My Merlefest notes have disappeared with my itouch. I've offered my eight year old $15 to find it, but alas, the itouch remains AWOL.
My Merlefest experience ended on Saturday night with performances by Sam Bush and Lyle Lovett. Sam Bush did his own performance, and then joined Lyle Lovett's band on the mandolin. Both performances were terrific. I would love to describe them more in detail, but as I've said, my notes are gone.
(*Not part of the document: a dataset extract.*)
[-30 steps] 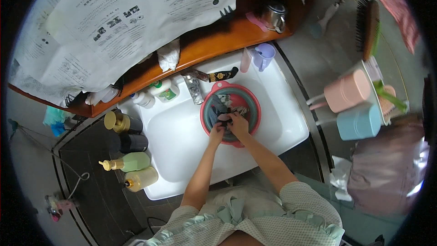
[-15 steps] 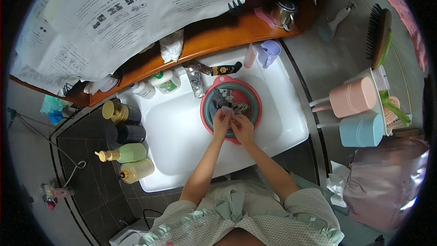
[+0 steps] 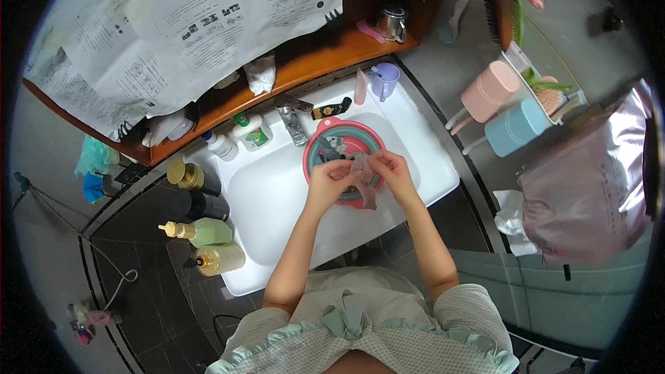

I do recall that the only time I cried during Merlefest was during Lyle Lovett's concert. My friend Rachel is a huge Lyle Lovett fan but she's also stoic, so she didn't cry. And here I will teach you a little about Merlefest culture. I was sitting in my lawn chair weeping during a sad Lyle Lovett song, while the family sitting in front of us deconstructed their seating area. With quite a bit of commotion they folded up the blankets, tarps and chairs, and loaded them together with several coolers and a small child, into a wagon. Then they proceeded to walk around their seating area with a flashlight, looking for anything they may have missed. Finally they rolled the whole kit and caboodle out of the festival.
Lovett moved onto his next emotion laden song of love and woe and a group of people in their sixties began to fold up the 400 square yards of tarps they had laid out first thing in the morning. These were blue raffia garden tarps, so the folding made noise. But what really made noise was a man in a Tilly hat and Bermuda shorts jumping up and down on the folded tarp to push the air out. Lyle Lovett is still singing. I am no longer weeping, rather laughing.
By the time Lovett finished, most of the people on the lawn had left. We walked all the way up to the fence keeping us out of the reserved seating to hear his encore.